The Importance of Wide Sargasso Sea

By Arcanix

It’s a man’s world”.  James Brown’s “biblically chauvinistic” lyrics in his 1966 hit record have always seemed comically ironic.  Consider, for example, that 1966 was also the year that Jean Rhys’s feminist masterpiece, “Wide Sargasso Sea” was first published.  It is a piece of writing that emphatically subverts the concept of male superiority.  Moreover, it achieves this ambition in a style that is distinctly feminine.

The novel is, ostensibly, a meditation on the post-colonial racial dilemma.  The setting is 1834 British-owned Jamaica in the wake of the abolition of slavery.  The protagonist is Antoinette Cosway, a white Creole woman.  As an heiress to her family estate she is obliged to marry an Englishman, Mr Rochester, who legally assumes full ownership of her possessions and inheritance.  In this farcically unfair relationship, Rochester slowly deprives Antoinette of her selfhood.  Conflicted and stricken by rejection, Antoinette is driven to madness.
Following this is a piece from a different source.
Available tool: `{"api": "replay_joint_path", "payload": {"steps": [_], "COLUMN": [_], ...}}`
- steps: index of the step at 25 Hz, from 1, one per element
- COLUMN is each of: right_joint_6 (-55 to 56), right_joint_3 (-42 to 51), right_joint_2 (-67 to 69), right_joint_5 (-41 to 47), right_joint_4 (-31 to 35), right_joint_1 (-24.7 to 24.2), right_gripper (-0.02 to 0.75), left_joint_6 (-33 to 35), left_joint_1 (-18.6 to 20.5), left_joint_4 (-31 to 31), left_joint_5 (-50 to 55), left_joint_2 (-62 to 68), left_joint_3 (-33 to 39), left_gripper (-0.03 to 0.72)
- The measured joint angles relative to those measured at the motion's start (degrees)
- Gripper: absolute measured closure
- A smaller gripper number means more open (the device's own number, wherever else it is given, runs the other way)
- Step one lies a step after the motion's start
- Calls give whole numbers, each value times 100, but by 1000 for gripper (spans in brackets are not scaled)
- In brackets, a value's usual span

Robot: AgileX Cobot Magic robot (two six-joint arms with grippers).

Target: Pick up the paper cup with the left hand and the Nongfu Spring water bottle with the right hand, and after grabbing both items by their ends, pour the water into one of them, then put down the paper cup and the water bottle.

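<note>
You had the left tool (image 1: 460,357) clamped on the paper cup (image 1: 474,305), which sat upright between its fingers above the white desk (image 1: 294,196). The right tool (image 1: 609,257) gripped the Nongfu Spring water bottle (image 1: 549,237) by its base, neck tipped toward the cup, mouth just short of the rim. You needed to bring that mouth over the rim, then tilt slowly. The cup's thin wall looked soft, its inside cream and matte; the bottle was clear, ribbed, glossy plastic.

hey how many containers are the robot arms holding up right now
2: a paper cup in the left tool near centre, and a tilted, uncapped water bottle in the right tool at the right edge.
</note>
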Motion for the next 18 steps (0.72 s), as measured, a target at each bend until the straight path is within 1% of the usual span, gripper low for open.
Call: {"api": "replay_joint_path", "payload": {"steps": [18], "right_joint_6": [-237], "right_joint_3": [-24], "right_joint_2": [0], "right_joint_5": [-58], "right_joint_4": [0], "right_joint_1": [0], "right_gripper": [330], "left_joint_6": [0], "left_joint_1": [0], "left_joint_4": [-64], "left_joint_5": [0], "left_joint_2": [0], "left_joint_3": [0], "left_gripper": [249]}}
Rhys is skilled in the art of narrative mode.  She cleverly projects the opposing points of view of Antoinette and Mr Rochester.  Both characters feel trapped in different ways.  Rochester is presented with the prospect of marriage to Antoinette as a consolation prize. (His elder brother is to inherit the entirety of his father’s estate.)  On the other hand Antoinette has no sanctuary from her husband’s derision.  Poignantly, she has no materialistic ambition.  While she is content for Rochester to take ownership of her estate she instead becomes stricken by fear of rejection and the absence of love.

So, from Mr Rochester’s point of view, from the male point of view, we see Antoinette as unreasonable, hysterical and weak.  Mr Rochester is warned (maliciously) that Antoinette’s family has a history of madness.  Ironically, his resultant distrust causes her to descend into the very insanity he is so concerned about.  Her ensuing wretchedness is viewed with contempt by Rochester and he curses having been “forced” to marry her.  We, the readers, know who the true victim is.

Rhys wrote the book as a response to the influential 1847 novel, Jane Eyre.  Contained in that book is an unflattering portrayal of a violent madwoman, Bertha Mason, the first wife of Mr Rochester.  Rhys chooses to give that madwoman a voice of her own.  She paints a heartbreaking portrait of a delicate young woman who is stripped of her identity.  Antoinette’s fear and despair become apparent as her very name is slowly taken away from her.  Her maiden name, Cosway, is changed to Mason when her mother remarries.  Then she takes the name of her husband, Rochester.  Finally Rochester symbolically deprives her of her first name (He renames her Bertha).  Psychologically she is an empty husk.  We begin to understand the sad circumstances that underlie the miserable figure in Jane Eyre.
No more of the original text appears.